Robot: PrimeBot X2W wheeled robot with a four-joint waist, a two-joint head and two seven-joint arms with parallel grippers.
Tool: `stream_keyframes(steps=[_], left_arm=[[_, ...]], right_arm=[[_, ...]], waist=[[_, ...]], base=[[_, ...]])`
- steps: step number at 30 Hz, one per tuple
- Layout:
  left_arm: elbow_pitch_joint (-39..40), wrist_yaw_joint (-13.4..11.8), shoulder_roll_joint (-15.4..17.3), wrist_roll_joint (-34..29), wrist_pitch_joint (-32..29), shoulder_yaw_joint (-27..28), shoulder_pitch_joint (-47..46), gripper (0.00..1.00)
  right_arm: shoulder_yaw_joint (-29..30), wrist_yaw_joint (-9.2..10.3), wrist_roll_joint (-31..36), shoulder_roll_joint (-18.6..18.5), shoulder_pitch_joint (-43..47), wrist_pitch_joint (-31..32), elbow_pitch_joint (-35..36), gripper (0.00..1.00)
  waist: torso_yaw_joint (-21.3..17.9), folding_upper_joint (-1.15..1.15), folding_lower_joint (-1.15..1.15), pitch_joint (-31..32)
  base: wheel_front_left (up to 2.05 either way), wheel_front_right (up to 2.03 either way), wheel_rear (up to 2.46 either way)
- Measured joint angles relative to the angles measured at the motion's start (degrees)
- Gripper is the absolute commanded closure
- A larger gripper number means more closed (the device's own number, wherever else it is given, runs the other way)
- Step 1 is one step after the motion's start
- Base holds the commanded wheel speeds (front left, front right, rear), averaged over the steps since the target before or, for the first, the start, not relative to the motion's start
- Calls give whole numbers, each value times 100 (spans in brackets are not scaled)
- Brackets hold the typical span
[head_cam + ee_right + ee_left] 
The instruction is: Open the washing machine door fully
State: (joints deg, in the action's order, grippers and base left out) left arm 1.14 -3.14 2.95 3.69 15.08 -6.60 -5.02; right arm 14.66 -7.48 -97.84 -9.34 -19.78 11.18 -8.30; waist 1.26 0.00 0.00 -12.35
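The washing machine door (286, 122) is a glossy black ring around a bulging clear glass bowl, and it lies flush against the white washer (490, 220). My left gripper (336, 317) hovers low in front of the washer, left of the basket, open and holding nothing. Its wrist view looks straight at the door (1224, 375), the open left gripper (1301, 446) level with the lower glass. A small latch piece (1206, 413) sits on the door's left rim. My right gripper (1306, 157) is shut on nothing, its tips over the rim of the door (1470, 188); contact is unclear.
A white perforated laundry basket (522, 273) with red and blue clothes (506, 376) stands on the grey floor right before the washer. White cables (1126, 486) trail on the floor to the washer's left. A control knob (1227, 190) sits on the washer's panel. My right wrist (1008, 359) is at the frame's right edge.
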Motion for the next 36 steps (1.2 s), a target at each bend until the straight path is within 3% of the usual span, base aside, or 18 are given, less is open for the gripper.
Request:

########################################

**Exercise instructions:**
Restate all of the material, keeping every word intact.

**Output for this exercise:**
Robot: PrimeBot X2W wheeled robot with a four-joint waist, a two-joint head and two seven-joint arms with parallel grippers.
Tool: `stream_keyframes(steps=[_], left_arm=[[_, ...]], right_arm=[[_, ...]], waist=[[_, ...]], base=[[_, ...]])`
- steps: step number at 30 Hz, one per tuple
- Layout:
  left_arm: elbow_pitch_joint (-39..40), wrist_yaw_joint (-13.4..11.8), shoulder_roll_joint (-15.4..17.3), wrist_roll_joint (-34..29), wrist_pitch_joint (-32..29), shoulder_yaw_joint (-27..28), shoulder_pitch_joint (-47..46), gripper (0.00..1.00)
  right_arm: shoulder_yaw_joint (-29..30), wrist_yaw_joint (-9.2..10.3), wrist_roll_joint (-31..36), shoulder_roll_joint (-18.6..18.5), shoulder_pitch_joint (-43..47), wrist_pitch_joint (-31..32), elbow_pitch_joint (-35..36), gripper (0.00..1.00)
  waist: torso_yaw_joint (-21.3..17.9), folding_upper_joint (-1.15..1.15), folding_lower_joint (-1.15..1.15), pitch_joint (-31..32)
  base: wheel_front_left (up to 2.05 either way), wheel_front_right (up to 2.03 either way), wheel_rear (up to 2.46 either way)
- Measured joint angles relative to the angles measured at the motion's start (degrees)
- Gripper is the absolute commanded closure
- A larger gripper number means more closed (the device's own number, wherever else it is given, runs the other way)
- Step 1 is one step after the motion's start
- Base holds the commanded wheel speeds (front left, front right, rear), averaged over the steps since the target before or, for the first, the start, not relative to the motion's start
- Calls give whole numbers, each value times 100 (spans in brackets are not scaled)
- Brackets hold the typical span
[head_cam + ee_right + ee_left] 
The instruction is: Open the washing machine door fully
State: (joints deg, in the action's order, grippers and base left out) left arm 1.14 -3.14 2.95 3.69 15.08 -6.60 -5.02; right arm 14.66 -7.48 -97.84 -9.34 -19.78 11.18 -8.30; waist 1.26 0.00 0.00 -12.35
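The washing machine door (286, 122) is a glossy black ring around a bulging clear glass bowl, and it lies flush against the white washer (490, 220). My left gripper (336, 317) hovers low in front of the washer, left of the basket, open and holding nothing. Its wrist view looks straight at the door (1224, 375), the open left gripper (1301, 446) level with the lower glass. A small latch piece (1206, 413) sits on the door's left rim. My right gripper (1306, 157) is shut on nothing, its tips over the rim of the door (1470, 188); contact is unclear.
A white perforated laundry basket (522, 273) with red and blue clothes (506, 376) stands on the grey floor right before the washer. White cables (1126, 486) trail on the floor to the washer's left. A control knob (1227, 190) sits on the washer's panel. My right wrist (1008, 359) is at the frame's right edge.
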Motion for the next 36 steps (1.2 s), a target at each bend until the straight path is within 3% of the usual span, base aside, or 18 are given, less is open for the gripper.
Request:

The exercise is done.